*What you need to do*
Where the string "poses" appears in a line of the data, show that line.

*Data section*
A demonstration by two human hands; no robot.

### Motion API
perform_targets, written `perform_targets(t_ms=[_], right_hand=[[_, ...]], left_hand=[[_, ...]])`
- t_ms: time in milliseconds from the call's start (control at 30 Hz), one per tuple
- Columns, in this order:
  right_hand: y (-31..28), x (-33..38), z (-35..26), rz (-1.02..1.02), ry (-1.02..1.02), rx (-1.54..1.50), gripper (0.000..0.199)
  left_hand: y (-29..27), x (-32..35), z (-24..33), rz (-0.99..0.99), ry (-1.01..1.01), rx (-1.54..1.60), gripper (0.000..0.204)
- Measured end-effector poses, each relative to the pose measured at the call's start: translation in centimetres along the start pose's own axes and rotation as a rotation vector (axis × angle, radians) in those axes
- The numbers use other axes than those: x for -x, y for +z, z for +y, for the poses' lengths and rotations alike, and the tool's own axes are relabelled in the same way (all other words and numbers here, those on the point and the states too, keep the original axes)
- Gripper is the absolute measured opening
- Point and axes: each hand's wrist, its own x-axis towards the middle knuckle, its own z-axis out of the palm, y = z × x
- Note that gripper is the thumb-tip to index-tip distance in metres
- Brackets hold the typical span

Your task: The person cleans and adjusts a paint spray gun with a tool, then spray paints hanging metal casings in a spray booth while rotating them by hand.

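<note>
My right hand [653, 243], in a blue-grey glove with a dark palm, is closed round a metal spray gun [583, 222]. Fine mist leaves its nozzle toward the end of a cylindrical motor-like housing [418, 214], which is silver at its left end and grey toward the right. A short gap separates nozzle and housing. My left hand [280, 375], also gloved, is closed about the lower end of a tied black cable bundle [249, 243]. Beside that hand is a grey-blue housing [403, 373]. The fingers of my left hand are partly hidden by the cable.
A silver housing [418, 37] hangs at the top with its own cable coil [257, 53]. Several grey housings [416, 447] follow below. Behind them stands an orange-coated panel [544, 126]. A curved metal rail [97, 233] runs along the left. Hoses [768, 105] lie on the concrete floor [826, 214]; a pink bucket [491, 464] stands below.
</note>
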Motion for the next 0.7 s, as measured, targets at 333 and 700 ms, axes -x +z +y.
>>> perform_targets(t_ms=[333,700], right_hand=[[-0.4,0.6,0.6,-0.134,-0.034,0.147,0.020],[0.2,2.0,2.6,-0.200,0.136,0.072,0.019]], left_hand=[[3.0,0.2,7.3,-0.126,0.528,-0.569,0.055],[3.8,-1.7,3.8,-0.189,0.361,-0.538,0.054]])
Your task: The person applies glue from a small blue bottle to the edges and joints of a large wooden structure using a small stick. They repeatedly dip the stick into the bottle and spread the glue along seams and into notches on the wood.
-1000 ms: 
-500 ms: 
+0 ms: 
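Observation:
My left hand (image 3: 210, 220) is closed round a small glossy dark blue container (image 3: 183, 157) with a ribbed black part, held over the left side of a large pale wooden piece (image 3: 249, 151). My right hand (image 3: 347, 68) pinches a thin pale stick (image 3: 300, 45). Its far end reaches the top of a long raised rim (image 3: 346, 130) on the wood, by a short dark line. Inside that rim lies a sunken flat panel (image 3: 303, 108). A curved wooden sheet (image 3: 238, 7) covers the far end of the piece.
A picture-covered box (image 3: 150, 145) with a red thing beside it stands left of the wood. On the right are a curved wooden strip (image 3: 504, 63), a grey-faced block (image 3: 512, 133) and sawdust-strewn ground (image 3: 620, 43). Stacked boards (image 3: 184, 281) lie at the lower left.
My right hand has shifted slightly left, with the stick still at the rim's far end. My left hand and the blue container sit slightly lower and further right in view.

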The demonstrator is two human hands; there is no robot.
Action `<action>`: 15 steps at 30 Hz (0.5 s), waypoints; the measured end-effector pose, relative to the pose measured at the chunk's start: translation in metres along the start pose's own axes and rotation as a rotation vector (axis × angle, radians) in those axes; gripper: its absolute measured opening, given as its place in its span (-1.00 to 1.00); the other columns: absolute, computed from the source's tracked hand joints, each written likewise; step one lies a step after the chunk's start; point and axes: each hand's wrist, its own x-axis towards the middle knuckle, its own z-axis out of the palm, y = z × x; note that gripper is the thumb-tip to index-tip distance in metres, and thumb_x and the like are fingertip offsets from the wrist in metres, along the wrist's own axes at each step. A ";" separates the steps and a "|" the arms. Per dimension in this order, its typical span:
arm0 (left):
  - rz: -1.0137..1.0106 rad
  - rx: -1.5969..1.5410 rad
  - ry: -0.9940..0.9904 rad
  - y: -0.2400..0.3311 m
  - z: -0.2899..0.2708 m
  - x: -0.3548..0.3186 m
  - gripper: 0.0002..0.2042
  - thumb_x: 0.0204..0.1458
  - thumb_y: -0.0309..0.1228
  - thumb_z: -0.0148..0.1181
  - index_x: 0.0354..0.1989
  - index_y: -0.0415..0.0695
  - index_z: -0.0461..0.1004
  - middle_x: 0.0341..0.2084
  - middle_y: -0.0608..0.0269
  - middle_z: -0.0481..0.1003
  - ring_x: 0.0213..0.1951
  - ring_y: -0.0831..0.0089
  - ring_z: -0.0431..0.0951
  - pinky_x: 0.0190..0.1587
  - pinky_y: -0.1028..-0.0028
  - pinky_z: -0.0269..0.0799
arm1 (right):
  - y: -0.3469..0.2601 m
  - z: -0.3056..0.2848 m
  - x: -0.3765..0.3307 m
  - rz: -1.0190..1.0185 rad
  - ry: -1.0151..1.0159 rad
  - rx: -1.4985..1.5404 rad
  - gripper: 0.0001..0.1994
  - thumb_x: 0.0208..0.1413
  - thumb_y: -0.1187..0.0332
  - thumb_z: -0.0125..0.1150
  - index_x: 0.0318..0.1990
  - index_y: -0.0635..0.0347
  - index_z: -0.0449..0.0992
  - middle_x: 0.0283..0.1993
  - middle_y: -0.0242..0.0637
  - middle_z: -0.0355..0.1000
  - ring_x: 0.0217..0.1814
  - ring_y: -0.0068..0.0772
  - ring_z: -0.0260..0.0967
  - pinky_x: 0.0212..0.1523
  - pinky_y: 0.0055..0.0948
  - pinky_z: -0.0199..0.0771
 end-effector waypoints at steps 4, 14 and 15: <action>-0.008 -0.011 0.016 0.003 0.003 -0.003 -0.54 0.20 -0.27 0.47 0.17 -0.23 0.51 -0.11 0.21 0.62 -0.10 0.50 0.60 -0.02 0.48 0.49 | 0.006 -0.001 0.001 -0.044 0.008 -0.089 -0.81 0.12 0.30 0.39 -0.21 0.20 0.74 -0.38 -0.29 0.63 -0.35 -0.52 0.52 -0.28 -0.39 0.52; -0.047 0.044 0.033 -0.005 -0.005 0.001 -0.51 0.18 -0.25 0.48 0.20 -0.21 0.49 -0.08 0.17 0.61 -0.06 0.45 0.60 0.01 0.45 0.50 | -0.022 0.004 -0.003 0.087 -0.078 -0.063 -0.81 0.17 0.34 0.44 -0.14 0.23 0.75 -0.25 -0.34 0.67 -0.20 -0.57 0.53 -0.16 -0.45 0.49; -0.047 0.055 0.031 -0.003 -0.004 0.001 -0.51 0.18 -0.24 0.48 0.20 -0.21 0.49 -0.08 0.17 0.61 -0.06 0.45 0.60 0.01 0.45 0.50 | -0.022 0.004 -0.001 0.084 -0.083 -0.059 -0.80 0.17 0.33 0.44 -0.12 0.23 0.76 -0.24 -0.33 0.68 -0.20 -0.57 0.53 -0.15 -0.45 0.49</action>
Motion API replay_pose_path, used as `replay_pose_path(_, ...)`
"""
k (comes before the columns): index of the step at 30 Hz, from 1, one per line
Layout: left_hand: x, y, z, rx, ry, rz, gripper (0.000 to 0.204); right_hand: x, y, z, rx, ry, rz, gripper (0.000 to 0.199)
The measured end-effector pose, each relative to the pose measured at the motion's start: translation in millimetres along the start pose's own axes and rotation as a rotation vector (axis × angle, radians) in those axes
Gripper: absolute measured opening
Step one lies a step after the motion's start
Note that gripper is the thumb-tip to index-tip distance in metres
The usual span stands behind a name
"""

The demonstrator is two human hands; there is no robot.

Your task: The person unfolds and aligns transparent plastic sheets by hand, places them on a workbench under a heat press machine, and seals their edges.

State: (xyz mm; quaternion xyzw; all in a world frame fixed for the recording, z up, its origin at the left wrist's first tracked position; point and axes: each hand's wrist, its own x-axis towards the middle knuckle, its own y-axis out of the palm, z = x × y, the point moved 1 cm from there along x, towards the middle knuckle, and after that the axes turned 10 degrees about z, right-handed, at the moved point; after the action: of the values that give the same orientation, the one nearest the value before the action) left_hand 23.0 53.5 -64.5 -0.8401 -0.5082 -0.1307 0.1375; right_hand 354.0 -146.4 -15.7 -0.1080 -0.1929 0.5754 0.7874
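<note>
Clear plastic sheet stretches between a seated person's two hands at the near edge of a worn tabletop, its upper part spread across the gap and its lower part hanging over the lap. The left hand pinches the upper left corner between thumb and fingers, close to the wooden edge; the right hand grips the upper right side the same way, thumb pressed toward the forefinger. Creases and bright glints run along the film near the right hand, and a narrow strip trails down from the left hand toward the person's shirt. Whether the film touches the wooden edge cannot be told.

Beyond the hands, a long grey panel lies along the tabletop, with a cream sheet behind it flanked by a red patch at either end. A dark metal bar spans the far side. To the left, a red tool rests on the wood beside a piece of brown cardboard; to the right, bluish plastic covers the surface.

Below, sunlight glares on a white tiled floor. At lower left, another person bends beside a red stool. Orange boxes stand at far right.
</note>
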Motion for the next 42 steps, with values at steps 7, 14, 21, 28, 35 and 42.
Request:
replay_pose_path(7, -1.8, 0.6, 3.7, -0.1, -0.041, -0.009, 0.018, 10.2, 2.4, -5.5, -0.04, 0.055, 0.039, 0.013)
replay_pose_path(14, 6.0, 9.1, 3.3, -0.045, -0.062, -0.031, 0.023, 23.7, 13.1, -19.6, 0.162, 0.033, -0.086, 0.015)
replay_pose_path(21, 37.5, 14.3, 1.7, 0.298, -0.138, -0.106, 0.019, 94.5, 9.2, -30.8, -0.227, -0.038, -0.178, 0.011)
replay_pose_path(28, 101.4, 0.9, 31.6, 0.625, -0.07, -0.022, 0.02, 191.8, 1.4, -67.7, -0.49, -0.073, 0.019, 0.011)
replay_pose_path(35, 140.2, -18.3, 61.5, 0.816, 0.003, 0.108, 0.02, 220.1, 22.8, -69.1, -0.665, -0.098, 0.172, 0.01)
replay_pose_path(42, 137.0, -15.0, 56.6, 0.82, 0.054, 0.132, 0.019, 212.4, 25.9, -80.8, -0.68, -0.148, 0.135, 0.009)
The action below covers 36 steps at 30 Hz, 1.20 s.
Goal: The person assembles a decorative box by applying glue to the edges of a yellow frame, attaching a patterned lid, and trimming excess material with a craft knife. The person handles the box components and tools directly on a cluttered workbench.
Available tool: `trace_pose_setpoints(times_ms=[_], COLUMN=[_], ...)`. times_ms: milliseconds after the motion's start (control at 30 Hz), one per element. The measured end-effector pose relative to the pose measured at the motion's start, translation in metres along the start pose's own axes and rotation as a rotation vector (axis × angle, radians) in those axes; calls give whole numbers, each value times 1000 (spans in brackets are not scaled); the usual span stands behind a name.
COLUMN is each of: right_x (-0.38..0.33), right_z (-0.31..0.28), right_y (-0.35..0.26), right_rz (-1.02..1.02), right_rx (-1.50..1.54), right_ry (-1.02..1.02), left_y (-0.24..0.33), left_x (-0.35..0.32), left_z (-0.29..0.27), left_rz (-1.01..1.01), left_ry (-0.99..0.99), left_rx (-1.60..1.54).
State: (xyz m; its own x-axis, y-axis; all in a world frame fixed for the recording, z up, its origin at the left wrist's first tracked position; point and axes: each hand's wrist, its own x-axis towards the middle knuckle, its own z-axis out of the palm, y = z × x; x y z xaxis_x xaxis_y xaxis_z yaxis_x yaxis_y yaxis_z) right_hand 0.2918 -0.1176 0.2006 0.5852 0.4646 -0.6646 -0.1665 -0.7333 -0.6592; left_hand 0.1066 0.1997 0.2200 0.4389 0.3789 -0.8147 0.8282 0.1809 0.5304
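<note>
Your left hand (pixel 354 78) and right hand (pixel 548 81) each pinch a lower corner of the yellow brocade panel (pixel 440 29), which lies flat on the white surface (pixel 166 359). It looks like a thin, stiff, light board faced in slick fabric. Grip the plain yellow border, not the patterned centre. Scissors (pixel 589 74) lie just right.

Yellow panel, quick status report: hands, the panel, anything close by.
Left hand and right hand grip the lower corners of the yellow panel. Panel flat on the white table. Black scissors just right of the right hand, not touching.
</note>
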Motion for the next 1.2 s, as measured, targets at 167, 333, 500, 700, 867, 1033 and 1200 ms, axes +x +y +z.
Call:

*Response below*
- Measured end-effector poses, each relative to the pose measured at the call's start: translation in centimetres along the start pose's own axes and rotation as a rotation vector (axis × angle, radians) in those axes
- The numbers use other axes than those: x for -x, y for +z, z for +y, for the poses' lengths and rotations alike, and the tool's own axes are relabelled in the same way (all other words and numbers here, those on the point and the states too, keep the original axes)

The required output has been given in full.